Résumé non technique d'un projet d'expérimentation animale publié sur ALURES le 06/03/2026
("EC NTS/RA identifier" : NTS-FR-213960)
Objectifs et bénéfices escomptés du projet
Décrire les objectifs du projet.
Notre recherche est orientée vers l’étude de la physiopathologie des maladies neuro-développementales d’origine génétique. Des mutations dans de nombreux gènes ont été identifiées chez des patients avec des troubles du neurodéveloppement. Notre objectif est de comprendre le rôle de ces gènes dans les cellules du système nerveux central et les mécanismes physiopathologiques associés à ces maladies. Plusieurs patients avec des troubles du neurodéveloppement présentent une mutation dans le gène d’intérêt. La protéine issue de ce gène (gène 1) forme un complexe avec une autre protéine (encodée par le gène 2).
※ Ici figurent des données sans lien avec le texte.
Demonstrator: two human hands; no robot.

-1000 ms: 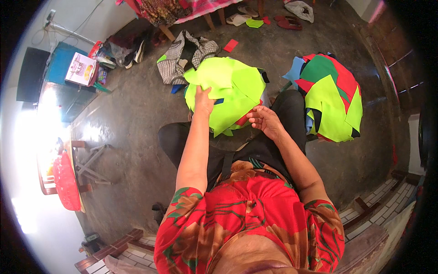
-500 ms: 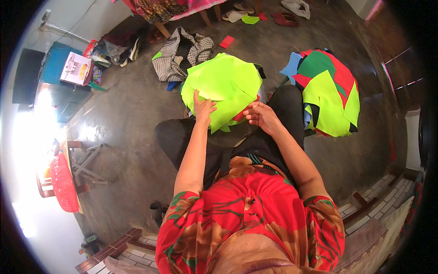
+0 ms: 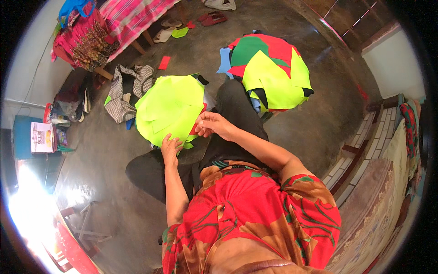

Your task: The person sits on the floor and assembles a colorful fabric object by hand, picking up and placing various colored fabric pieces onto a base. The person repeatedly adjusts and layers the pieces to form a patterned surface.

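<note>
In front of me a heap of lime-green cloth pieces (image 3: pixel 166 102) rests low by my folded legs. My left hand (image 3: pixel 171 148) is at its near edge, fingers spread and touching the lime cloth or just above it. At the heap's right side my right hand (image 3: pixel 213 125) has its fingers curled together. Its fingertips meet the edge of a red cloth piece (image 3: pixel 194 130); whether they pinch it is hidden. Past my right knee stands a second heap (image 3: pixel 273 75) of lime, red, green, black and light blue pieces.
A checked grey cloth (image 3: pixel 119 93) lies beyond the first heap, near a small red scrap (image 3: pixel 164 62). Shoes (image 3: pixel 86 99) and bags sit along the left wall. A table with a pink cloth (image 3: pixel 132 20) stands at the far left. A brick-patterned ledge (image 3: pixel 365 141) runs at right.
My view has turned to the right, so both heaps appear farther left. The left hand has drawn back from over the lime cloth to its near edge. My right hand stays beside the red piece.
</note>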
Ce complexe est indispensable au décodage de certains gènes. Notre collaboration avec des généticiens et d’autres équipes de recherche a permis de mettre en avant l’importance du gène d’étude dans le développement du cerveau. La technique utilisée lors de ces précedentes études nous a permis de moduler l’expression dans une partie des cellules de cortex (environ 1%) et de visualiser un défaut de migration. Nous souhaitons à présent moduler cette expression dans toutes les cellules du cortex pour comprendre les mécanismes impliqués dans les troubles du neurodeveloppement. Afin d’avoir toute la population de cellules du cortex à analyser (et non 1% comme les expériences précédentes), nous avons étudié des souris cKO (Knock-Out conditionnel, c’est-à-dire que le gène d’intérêt est absent uniquement dans le cortex des souris) soit pour le gène 1 soit pour le gène 2. Ces souris ne présentent aucune anomalie au niveau du cerveau. Nous souhaitons à présent étudier les souris cKO pour les deux gènes du complexe (perte de l’expression des gènes 1 et 2 simultanément), ici encore en limitant l’excision des gènes au cortex cérébral des souris. Cette étude permettra de comprendre par quels mécanismes moléculaires le complexe influe sur le développement du cortex.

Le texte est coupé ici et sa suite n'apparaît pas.